The next initiative was

With a fall in graduate jobs how can we give graduates another route to success?

They invited 300 graduates and worked with various local firms and banks to arrange for entrepreneurship training and opportunities. Jobs are disappearing these days, but that doesn't mean that the graduates should do nothing. Thankfully the firms assisted in pushing the graduates to think about working through opportunities to start their own business.

But what impressed me most was that these students actually asked a basic question:

How can we expect our projects to have a significant impact without ensuring our own sustainability?


This is crucial! Public service does not mean sucking on government largesse, but should be self sustainable. So the students themselves actually arranged for ticketed events (a gruesome hideous jelly bath event. A picture is shown above.) They are also seeking sponsorships from firms to make sure that their work and funding is sustainable. Very creditable indeed.

I was reminded of Swami Vivekananda’s speech on the wonderful world of youth and I am taking the liberty to quote segments of it:

Supreme value of youth period is incalculable and indescribable. Youth life is the most precious life. Youth is the best time. The way in which you utilize this period will decide the nature of coming years that lie ahead of you. Your happiness, your success, your honour and your good name all depend upon the way in which you live now, in this present period. Remember this. This wonderful period of the first state of your life is related to you as the soft wet clay in the hands of the potter. Skilfully the potter gives it the right and correct shapes and forms, which he intends to give. Even so, you can wisely mould your life, your character, your physical health and strength, in short your entire nature in any way in which you make up your mind to do. And you must do this now.

O fortunate youth, recognize this great duty.

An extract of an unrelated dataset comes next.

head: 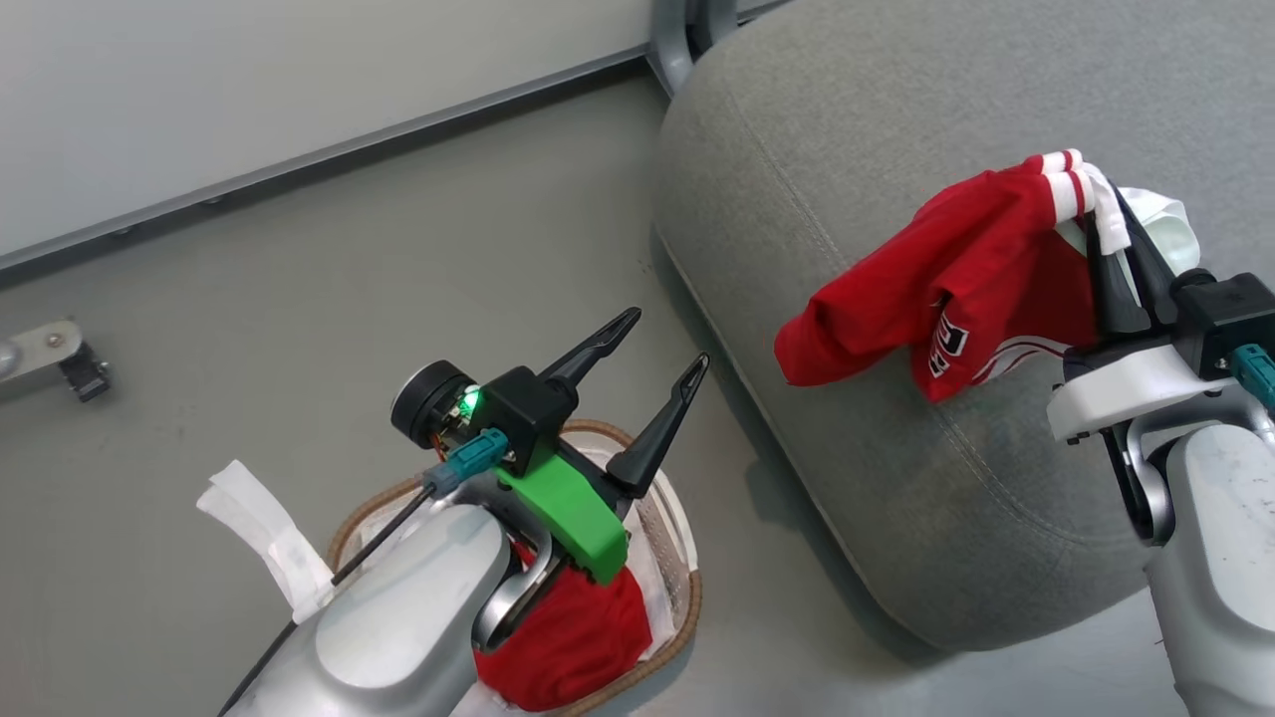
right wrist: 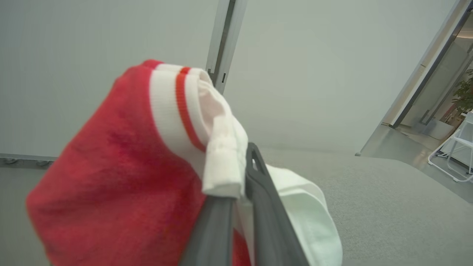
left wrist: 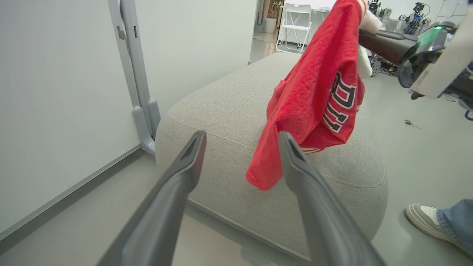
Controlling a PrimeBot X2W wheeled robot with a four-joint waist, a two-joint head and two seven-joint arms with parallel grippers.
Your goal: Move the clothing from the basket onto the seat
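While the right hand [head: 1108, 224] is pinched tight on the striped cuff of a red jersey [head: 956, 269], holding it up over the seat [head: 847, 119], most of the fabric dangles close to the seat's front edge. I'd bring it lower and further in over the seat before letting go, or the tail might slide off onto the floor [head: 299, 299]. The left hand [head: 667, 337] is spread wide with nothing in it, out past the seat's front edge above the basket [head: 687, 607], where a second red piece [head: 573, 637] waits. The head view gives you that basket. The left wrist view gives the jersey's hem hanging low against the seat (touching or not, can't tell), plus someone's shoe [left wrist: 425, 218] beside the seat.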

Feel this wonderful privilege. Take up this adventure. God watches you graciously, ever ready to help and guide. I wish you to be great. The world has put its faith in you. Your elders keep their hopes in you. Now youth means to place your firm confidence in yourself and exercise your hopeful determination and resolution and willing good intentions in this beautiful task of self-culture. This will truly bring supreme satisfaction and fulfilment not only to you, but also to all concerned. The shaping of your life is indeed in your own hands.

To imagine that a whole host of these teams across the world are working towards similar goals makes me feel alive. What a wonderful collaboration of students helping others! When I saw the enthusiasm and motivation of these young folks, I was humbled and I can only wish them the best.